I got out on the boat with Capt. Scott Null for a day and put the Fury through the paces. I own a Beavertail so I've spent my fair share of butt time in a skiff, and this new Fury is a sweet friggin' sled. I think the coolest part of it is the raised console. I've never been in a skiff that had a console this high, and it's a completely different experience.

Part 1 is up today. I'm already working on part 2 for tomorrow.
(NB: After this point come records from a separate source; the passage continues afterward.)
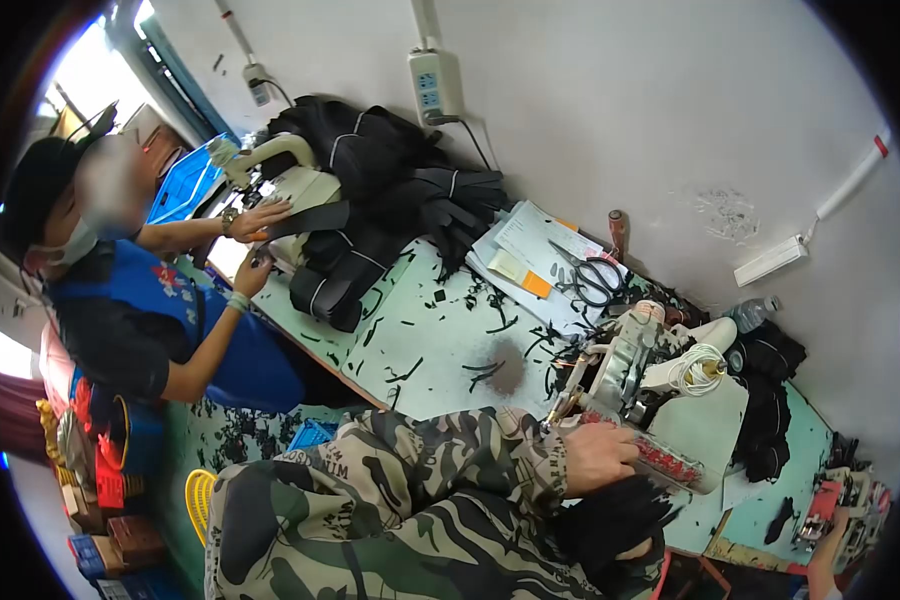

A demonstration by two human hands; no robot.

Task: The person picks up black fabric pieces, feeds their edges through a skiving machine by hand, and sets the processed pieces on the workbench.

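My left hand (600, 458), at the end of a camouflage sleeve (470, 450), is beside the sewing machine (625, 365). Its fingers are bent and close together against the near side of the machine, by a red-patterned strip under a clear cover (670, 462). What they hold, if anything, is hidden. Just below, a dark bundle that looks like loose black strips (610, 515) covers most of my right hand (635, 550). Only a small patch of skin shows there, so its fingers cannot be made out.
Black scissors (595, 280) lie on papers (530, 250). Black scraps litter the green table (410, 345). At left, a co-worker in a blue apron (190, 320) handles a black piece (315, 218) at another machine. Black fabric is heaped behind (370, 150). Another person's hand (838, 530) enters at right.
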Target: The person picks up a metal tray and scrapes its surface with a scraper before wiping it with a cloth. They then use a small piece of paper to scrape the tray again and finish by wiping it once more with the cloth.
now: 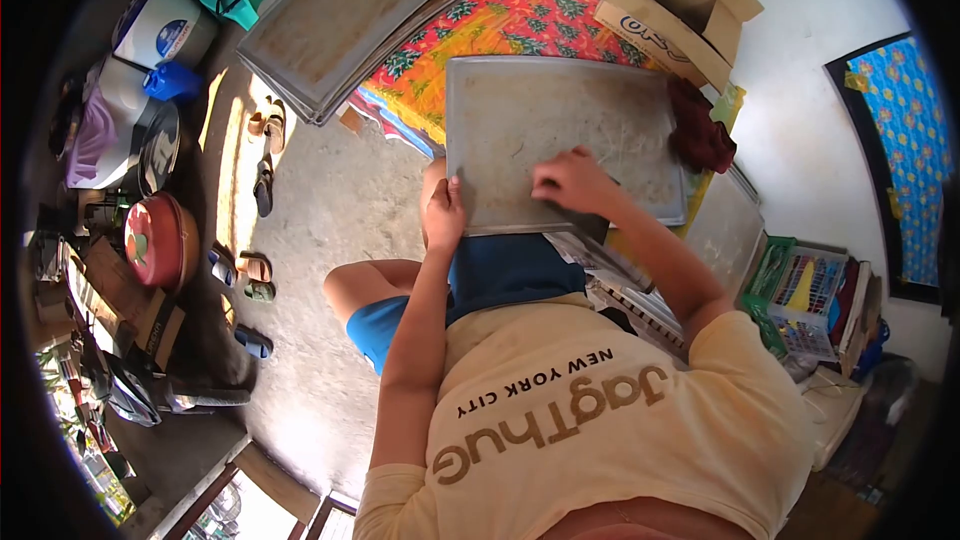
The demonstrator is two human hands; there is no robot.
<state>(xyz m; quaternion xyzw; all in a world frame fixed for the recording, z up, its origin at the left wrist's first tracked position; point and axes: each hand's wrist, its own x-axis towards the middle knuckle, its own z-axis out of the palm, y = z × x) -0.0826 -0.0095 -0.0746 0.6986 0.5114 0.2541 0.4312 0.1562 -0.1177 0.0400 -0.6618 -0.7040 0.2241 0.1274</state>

http://www.earthsports.com/m/news/view/Facing-the-Fury-A-Day-in-East-Cape-s-New-Sled

A few pics for ya'...


----------



## Rippin_drag (Sep 2, 2008)

Thats cool man. I've been seeing these "florida-style" skiffs in Texas waters a little more in the last year or so. Are they beginning to gain popularity here? If so why do you think? Shallow water performance, fuel efficiency, just a new approach??
I'm becoming more of a back lakes/skinny water kinda guy and one of these might be my next rig in the future.


----------



## JPChavez23 (Sep 4, 2006)

Saw this boat last night and I'm thoroughly impressed. Well thought-out and designed boat.



Rippin_drag said:


> Thats cool man. I've been seeing these "florida-style" skiffs in Texas waters a little more in the last year or so. Are they beginning to gain popularity here? If so why do you think? Shallow water performance, fuel efficiency, just a new approach??
> I'm becoming more of a back lakes/skinny water kinda guy and one of these might be my next rig in the future.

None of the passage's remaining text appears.